Alazanes espantaron a las Avispas.

Con una contundente barrida a manos de Granma abandona suelo bayamés el equipo de Santiago de Cuba, luego que este domingo cayera por tercera ocasión consecutiva, esta vez con pizarra adversa de 11 carreras por 5.
 
Un ataque de diez imparables, entre los cuales figuraron un doblete y par de bambinazos, hizo mella en el esfuerzo de cuatro lanzadores empleados por el mentor Antonio Pacheco en el afán de impedir el humillante saldo de tres derrotas en línea durante su visita al estadio Mártires de Barbados.
 
El relevista Alaín Tamayo cubrió felizmente seis entradas con sólo dos jits permitidos y cinco ponchetes propinados y se agenció su segundo triunfo de la temporada frente a un fracaso; en tanto la derrota se fue del lado del primer relevista empleado por los visitantes, el diestro Osmani Tamayo, quien no pudo sacar outs y cargó con dos carreras limpias al tiempo que concedió par bases por bolas en su fugaz y malograda estadía en el box.
 
El más productivo toletero del conjunto triunfador fue su cuarto bate Yoenis Céspedes con cuatro remolques y par de jits, entre ellos un cuadrangular, así como una carrera anotada. Dos impulsadas en cada caso sumaron Urmaris Guerra y Ramón Tamayo. El primero ligó de 4-1 y anotó dos y el segundo produjo de 3-1, un bambinazo y pisó la goma dos veces.

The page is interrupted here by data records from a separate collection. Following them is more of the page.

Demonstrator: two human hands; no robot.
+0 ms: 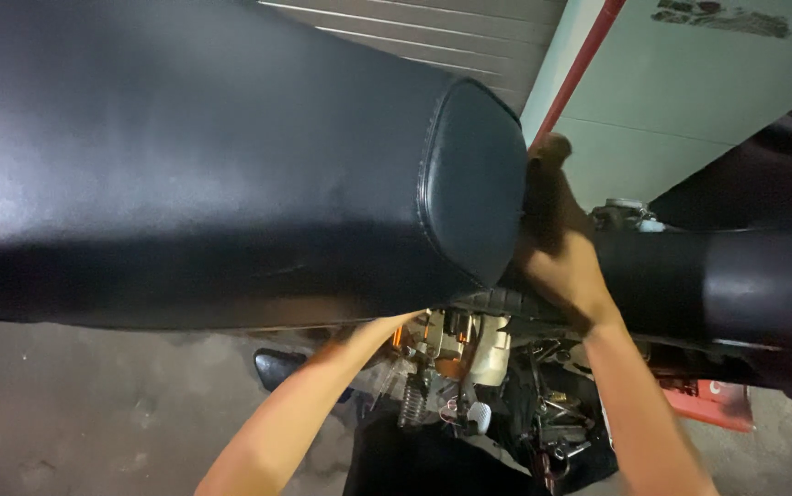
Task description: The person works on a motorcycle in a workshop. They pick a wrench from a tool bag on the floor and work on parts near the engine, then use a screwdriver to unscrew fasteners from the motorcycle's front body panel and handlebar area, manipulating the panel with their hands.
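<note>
A long black padded motorcycle seat (212,156) fills the left and middle of the head view. My right hand (557,243) lies against the seat's front end, next to the black fuel tank (736,285), fingers wrapped round the dark edge there. My left forearm (313,404) reaches up under the seat. The left hand itself is hidden behind the seat's underside, so what it touches cannot be seen.
Below the seat the exposed engine parts (469,367) show a spring, wires and metal fittings. A black shoe (277,366) rests on the grey concrete floor (65,404). A pale green wall with a red stripe (580,69) stands behind. A red part (713,404) sits low right.
</note>
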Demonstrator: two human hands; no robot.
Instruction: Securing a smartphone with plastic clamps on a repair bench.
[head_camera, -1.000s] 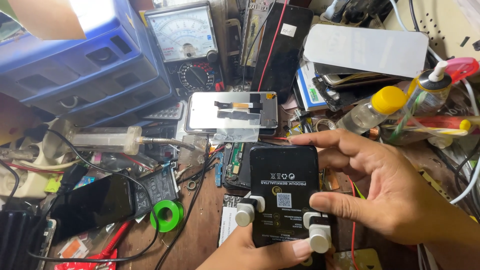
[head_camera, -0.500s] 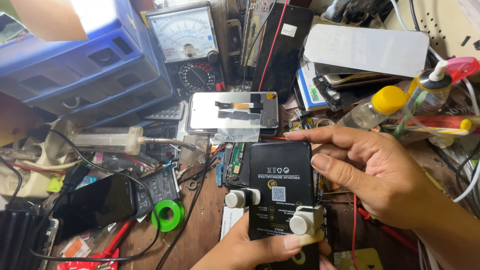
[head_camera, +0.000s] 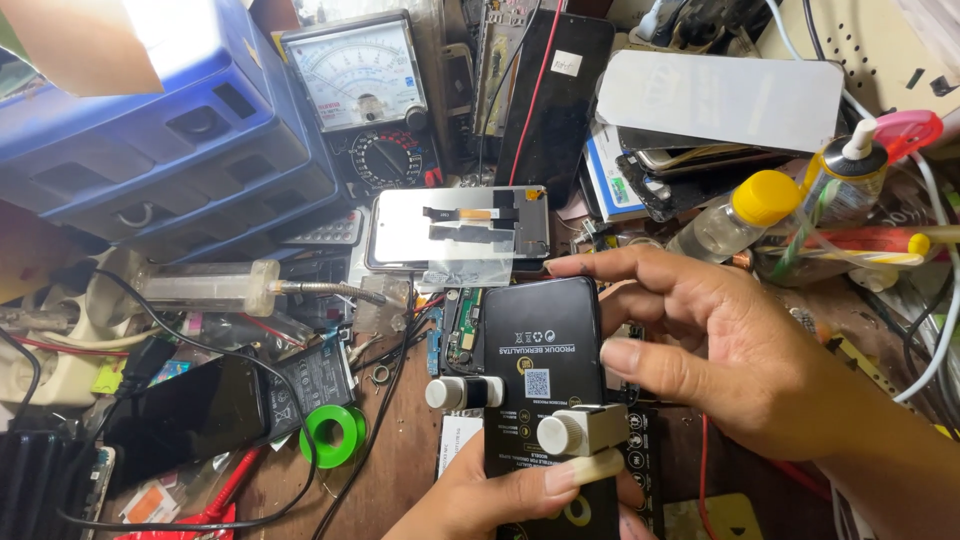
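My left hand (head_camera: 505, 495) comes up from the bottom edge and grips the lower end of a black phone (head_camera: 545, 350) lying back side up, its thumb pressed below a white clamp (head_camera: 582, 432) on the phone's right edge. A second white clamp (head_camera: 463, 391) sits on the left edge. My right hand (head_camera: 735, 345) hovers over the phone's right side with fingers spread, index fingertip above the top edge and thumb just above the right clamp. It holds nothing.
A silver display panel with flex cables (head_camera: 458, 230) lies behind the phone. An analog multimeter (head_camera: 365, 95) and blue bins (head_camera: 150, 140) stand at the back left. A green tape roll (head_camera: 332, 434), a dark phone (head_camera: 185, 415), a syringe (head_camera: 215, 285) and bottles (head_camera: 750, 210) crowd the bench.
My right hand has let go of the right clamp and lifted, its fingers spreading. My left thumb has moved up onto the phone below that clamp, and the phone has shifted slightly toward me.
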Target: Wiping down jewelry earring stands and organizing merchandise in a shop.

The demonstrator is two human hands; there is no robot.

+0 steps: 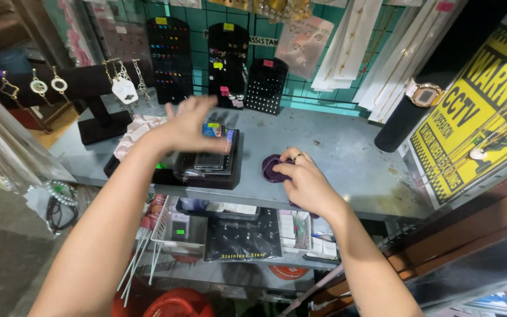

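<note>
— In the head view, what is the right hand [307, 183] doing?

— Its grip is curled down on a purple cloth pouch [272, 167] that lies on the grey surface [335, 147]. The fingertips press the pouch's right edge, so it is touched and pinched rather than lifted; most of the pouch shows to the left of the fingers. A ring sits on one finger.

— And the left hand [190, 124]?

— Released, fingers spread wide, palm down. It hovers above a stack of flat black trays [209, 167] wrapped in clear plastic, holding nothing. Whether any fingertip brushes the small card standing on top of the stack I cannot tell, as the hand is blurred.

— Where is the pouch relative to that stack?

— Just to the right of it, apart by a narrow strip of bare surface, at about the same depth.

— What else stands around the stack?

— Behind it, upright black earring display cards [171, 58] against a teal grid wall. To its left, a black T-shaped bracelet stand [83, 82] hung with chains and bangles. Far to its right, a black cylinder carrying a watch [425, 94], beside a yellow and black sign [482, 111]. Below it, a lower shelf with white baskets [174, 226].
</note>
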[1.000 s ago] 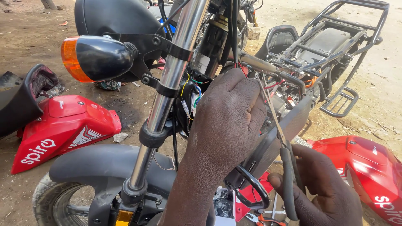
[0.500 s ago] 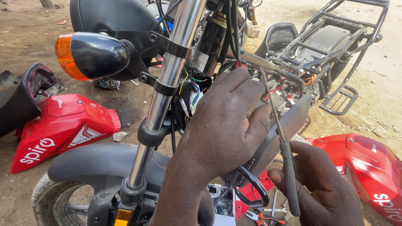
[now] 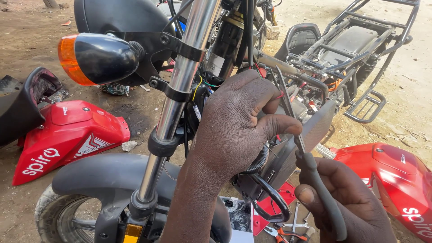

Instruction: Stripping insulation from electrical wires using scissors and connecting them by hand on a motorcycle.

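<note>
Two hands (image 3: 238, 130) on motorcycle wiring (image 3: 204, 85), dirt ground (image 3: 27, 49)

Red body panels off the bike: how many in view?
2. One red panel lies on the dirt at left, beside the front wheel. The other red panel lies at right, behind the right hand. More may be hidden.

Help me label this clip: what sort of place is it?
Likely an open-air motorbike repair spot: a stripped motorbike frame stands on bare dirt ground, red body panels lie off it, and hand tools lie below.
</note>
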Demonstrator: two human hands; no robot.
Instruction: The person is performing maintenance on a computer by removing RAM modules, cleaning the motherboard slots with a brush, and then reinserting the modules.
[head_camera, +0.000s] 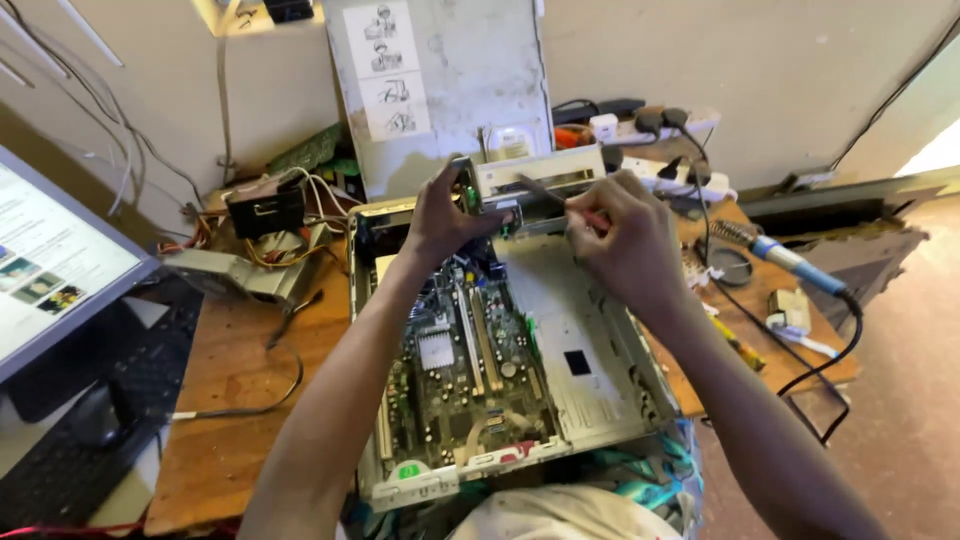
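Observation:
An open beige computer case (600, 380) lies on the wooden table, its green motherboard (465, 370) exposed. At the case's far end sits a beige drive unit (545, 172). My left hand (445, 215) grips the left end of that drive unit, fingers curled round its corner. My right hand (625, 245) holds a screwdriver (565, 200) with a red handle, its dark shaft pointing left toward the drive's front face. The tip's exact contact point is too small to make out.
A monitor (60, 265) and black keyboard (110, 410) stand at the left. A black-boxed power supply with loose wires (265, 215) lies left of the case. A blue-handled soldering iron (790, 260) and its cable rest at right. A case panel (440, 80) leans on the wall beside a power strip (650, 125).

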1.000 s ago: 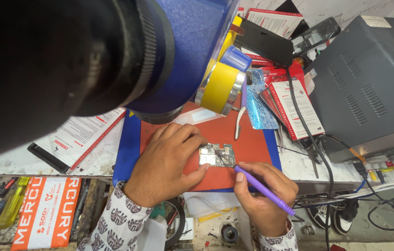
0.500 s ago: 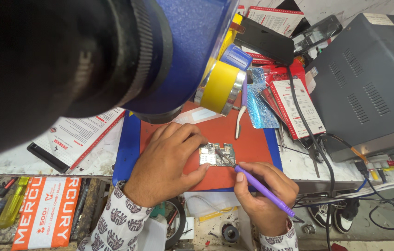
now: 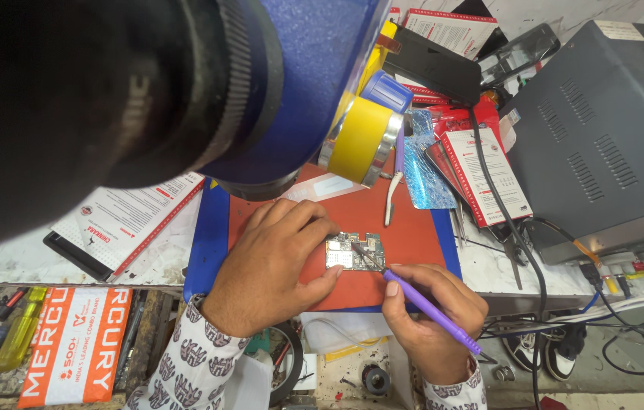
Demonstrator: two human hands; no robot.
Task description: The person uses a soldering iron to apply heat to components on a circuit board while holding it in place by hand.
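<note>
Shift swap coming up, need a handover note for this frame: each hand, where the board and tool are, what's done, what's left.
Left hand: rests on the red mat, fingertips pinning the small circuit board at its left edge.
Right hand: grips a purple-handled tool like a pen, its metal tip touching the board's upper middle.
Board lies flat on the mat, which sits on a blue mat. Tweezers lie on the mat behind the board, untouched.
Done: board is bare and positioned, tool is on it.
Left: cannot tell how far the work on the board has got; contact point is too small to read.
</note>
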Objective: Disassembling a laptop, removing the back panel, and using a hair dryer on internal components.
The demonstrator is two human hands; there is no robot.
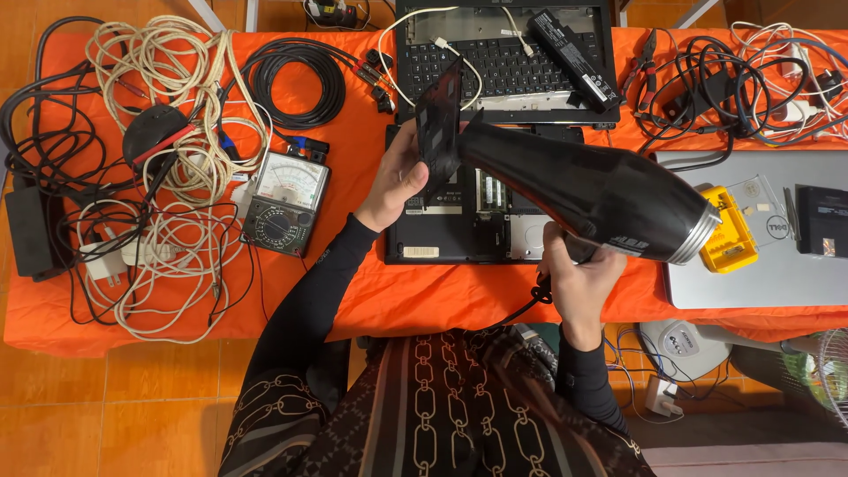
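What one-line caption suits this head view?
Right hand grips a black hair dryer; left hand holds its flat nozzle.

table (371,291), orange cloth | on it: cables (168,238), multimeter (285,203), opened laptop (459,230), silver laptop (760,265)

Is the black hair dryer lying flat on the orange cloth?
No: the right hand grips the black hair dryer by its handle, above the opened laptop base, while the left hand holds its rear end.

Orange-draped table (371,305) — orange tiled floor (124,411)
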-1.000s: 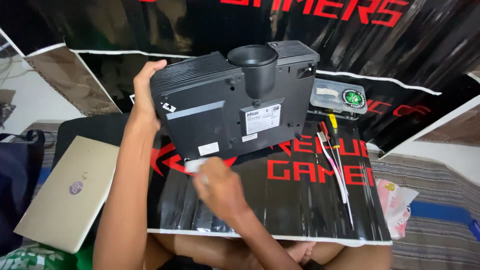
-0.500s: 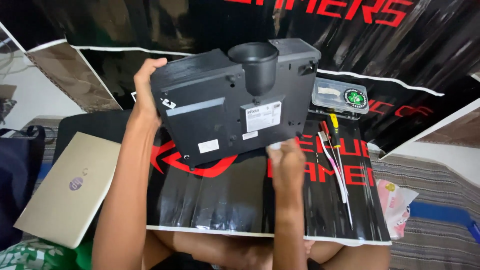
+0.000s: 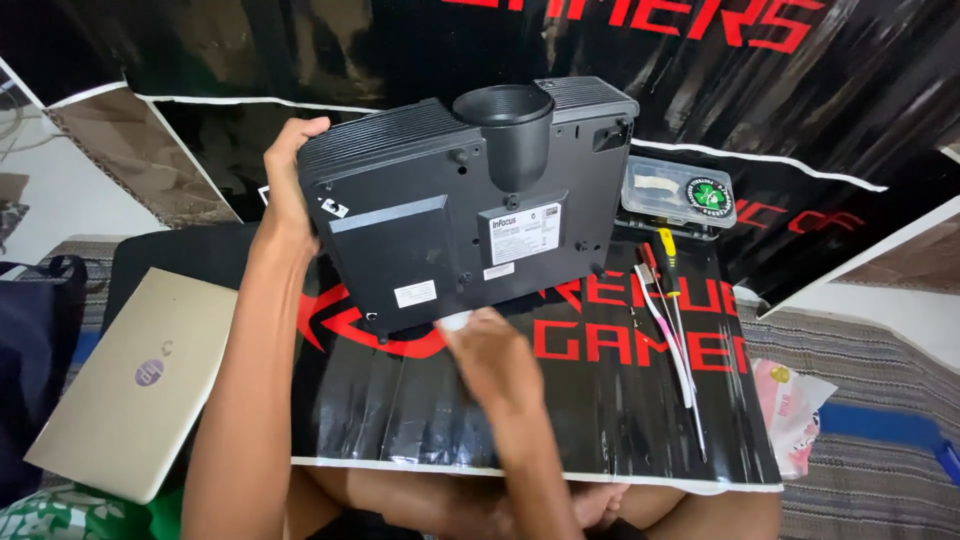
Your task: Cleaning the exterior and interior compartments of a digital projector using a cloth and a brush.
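Projector (image 3: 470, 215), black and turned bottom-up, stands tilted on a black mat with red lettering (image 3: 600, 400), its lens barrel (image 3: 505, 125) pointing up and away from the person. Starting at the left, a closed pale-gold laptop (image 3: 130, 385) lies well apart from the work, partly off the mat. The left hand (image 3: 285, 190) is wrapped around the projector's left edge, fingers curled over the vented side, a firm grip that props the housing up. To wipe the underside well, I would say that hold has to carry the weight, so the other hand can press lightly without the body rocking. The right hand (image 3: 490, 355) sits at the lower edge of the housing, just under the white labels, closed on a small white wad (image 3: 455, 320), which may be a cloth or tissue; it is blurred, so I cannot tell more. Short strokes that steer clear of the label edges and screw recesses seem wisest. Further right, a red-handled screwdriver and a yellow-handled screwdriver (image 3: 668, 262) lie side by side on the mat with thin white tools, and a clear plastic box (image 3: 678, 192) rests just beside the projector's right end.
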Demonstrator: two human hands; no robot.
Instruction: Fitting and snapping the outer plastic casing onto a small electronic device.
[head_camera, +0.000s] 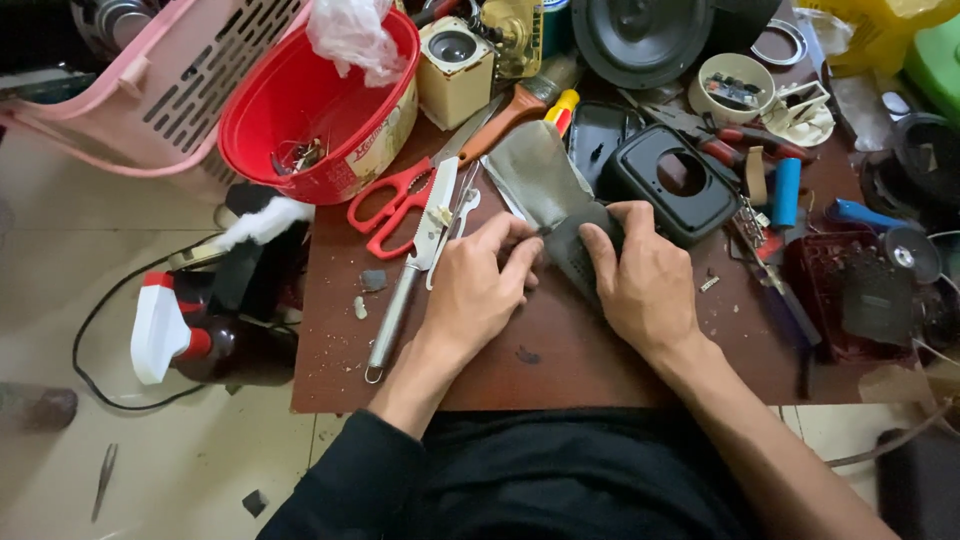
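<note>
Both hands meet mid-surface (560, 370): the left hand (478, 290) pinches closed on a thin tool tip, the right hand (640, 285) presses a grey fabric-like sheet (545, 185) flat. Behind, a red bowl (300, 110) holds small metal bits and a plastic bag (352, 35); a white cup (735, 88) holds small parts.

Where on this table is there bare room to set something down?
Bare table lies along the near edge, below the left hand and right hand. The far edge behind the red scissors and the right side are crowded.
</note>
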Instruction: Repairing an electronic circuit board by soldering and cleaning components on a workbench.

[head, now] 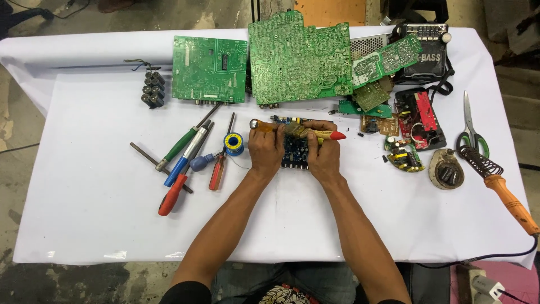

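Brushing step on the small dark circuit board [295, 152], by the look of it: both hands sit on the board at mid-desk [84, 225], left hand [265, 147] curled shut on the metal end of a yellow brush with a red tip [315, 133], right hand [323, 155] fingers folded over the brush handle and pinning the board's right edge. Next move likely needs the board kept flat while bristles sweep it. Left of the hands lie screwdrivers [185, 160] and a solder spool [234, 143]; farther back, big green boards [292, 56].
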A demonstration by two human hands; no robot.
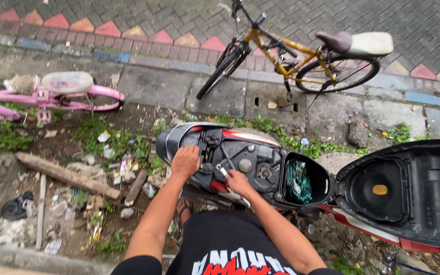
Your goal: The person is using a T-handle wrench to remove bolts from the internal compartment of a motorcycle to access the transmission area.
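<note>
You are leaning over a scooter (260, 153) whose seat (408, 188) is swung up and open, well off to the right of both your hands. Your left hand (186, 161) is lying palm down, fingers loosely curled, on the black plastic rear body of the scooter, pressing on it rather than gripping anything. Your right hand (238, 182) is sitting just to the right of the left one and slightly nearer to you, closed around a small silvery tool (222, 170) whose tip is poking out between the two hands and pointing at the exposed black frame section. Just beyond your right hand's knuckles the round filler cap (245, 165) is showing, and further to the right of that hand the open storage compartment (322, 181) is holding a bundle of green cord (298, 181). Beyond both hands, across the concrete kerb, a yellow bicycle (291, 56) is standing on the patterned paving. Far out to the left of your left hand a pink bicycle (52, 94) is lying, and below it, still on the left side, a wooden plank (67, 175) is resting among litter and weeds on the dirt ground (77, 203). Your sandalled foot (183, 210) is showing under your left forearm.
</note>
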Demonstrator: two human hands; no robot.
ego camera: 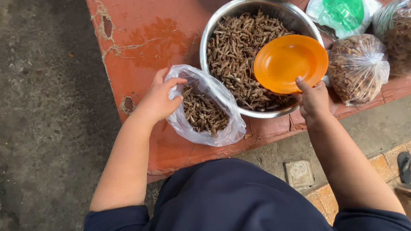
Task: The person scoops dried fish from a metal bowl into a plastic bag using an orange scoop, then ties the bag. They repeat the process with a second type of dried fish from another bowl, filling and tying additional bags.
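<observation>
Nearest you, your left hand [158, 99] gripped the rim of the clear plastic bag [206, 108], fingers curled over its left edge and thumb beneath, pinching the film so that the mouth stood open and faced up and to the right, toward the bowl. The bag lay partly filled with small dried brown fish at the near edge of the red table [144, 37], touching the near-left wall of the steel bowl [210, 24]. Beyond and to the right, your right hand [315, 101] clamped the near rim of the orange plate [289, 62], thumb on top and fingers closed underneath; the plate was tilted over the right part of the bowl, above the heap of dried fish [234, 51]. The bag's mouth therefore lay to the left of the plate and nearer to you, across the bowl's near rim. Farther off, at the right, stood tied bags of dried goods [358, 67] and a green-lidded packet [344, 12].
</observation>
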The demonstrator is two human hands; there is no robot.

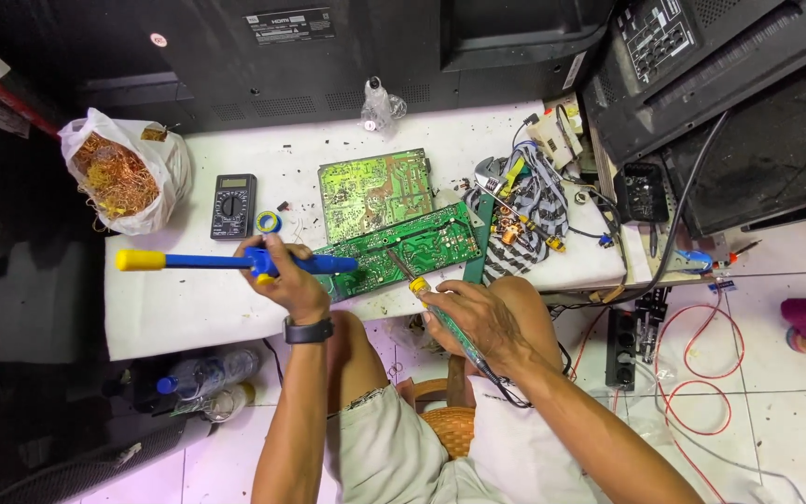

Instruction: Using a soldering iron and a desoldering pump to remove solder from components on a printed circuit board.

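Note:
My left hand [291, 280] grips a blue desoldering pump with a yellow plunger end [198, 260], held level with its tip over the left end of a green circuit board [422, 245]. My right hand [478, 322] holds a soldering iron [414, 280] like a pen, its tip touching the same board near the middle. A second green circuit board [370, 187] lies just behind the first on the white table [188, 308].
A black multimeter [233, 205] and a small tape roll [268, 222] sit left of the boards. A plastic bag of copper wire [123, 173] is at the far left. Striped cloth with tools [524, 210] lies right. Black TV backs [328, 47] line the rear; power strip [621, 347] on the floor.

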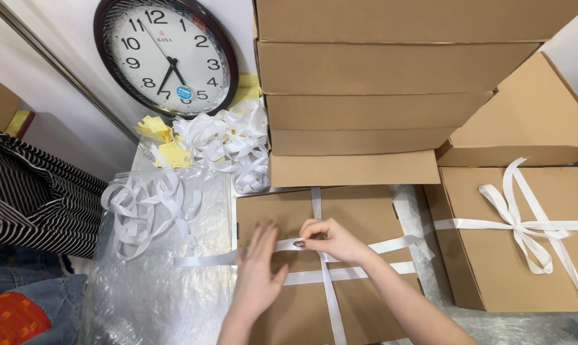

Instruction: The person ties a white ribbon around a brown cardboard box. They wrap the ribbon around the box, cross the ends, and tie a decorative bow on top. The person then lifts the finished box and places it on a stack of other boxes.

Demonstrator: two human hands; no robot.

Por Santiago de Cuba Glauber Kindelán sacó los mejores dividendos ante el pitcheo de los Alazanes al apuntarse dos jits en cuatro comparecencias al home, entre ellos un  estacazo de vuelta completa con cuatro impulsadas y una anotada.
 
Pacheco utilizó a cuatro serpentineros: Mario Ibáñez, Osmani Tamayo, Rudiel Peña y Edisbel Agramonte.
 
En el otro bando la apertura fue encomendada a Lázaro Blanco, pero apenas pudo sostenerse tres capítulos en los cuales le anotaron cinco limpias y luego vino el hermético relevo de Alaín Tamayo, que condujo a la victoria.
 
Una vez más la fragilidad del pitcheo santiaguero se hace sentir y pone nubes de tormenta en los planes del alto mando del equipo. En total Granma le anotó 29 carreras al cuerpo monticular indómito en tres choques (uno de ellos de sólo 8 entradas) para un promedio de casi 10 por juego y le conectaron 34 jits, a razón de casi doce por encuentro.
 
Frente a estos escalofriantes números estuvo una ofensiva que fue incapaz de contrarrestar esa carencia: 12 carreras anotadas en tres partidos para una insuficiente media de 4 por desafío y 26 imparables que le significaron un promedio inferior, de casi nueve por choque.
 
Esas estadísticas son suficientemente ilustrativas y han de estar bullendo en la mente de los técnicos santiagueros, pues el camino hacia mejores resultados pasa inexorablemente por el justo equilibrio de estos dos importantes renglones, pues resulta impensable que la artillería actual de Santiago de Cuba pueda afrontar los márgenes que está dejando su maltrecho pitcheo.
 
La efectividad colectiva de los serpentineros indómitos es elevadísima: 6.15, únicamente mejor que la de Holguín 6.55 y la de Metropolitanos 7.25.
 
Ahora las Avispas se presentarán a partir de mañana martes en el estadio Cándido González de la capital agramontina, ocasión propicia para tratar de restañar las heridas, aprovechando la debilidad de unos adversarios que se ubican en la última casilla de la División Oriental.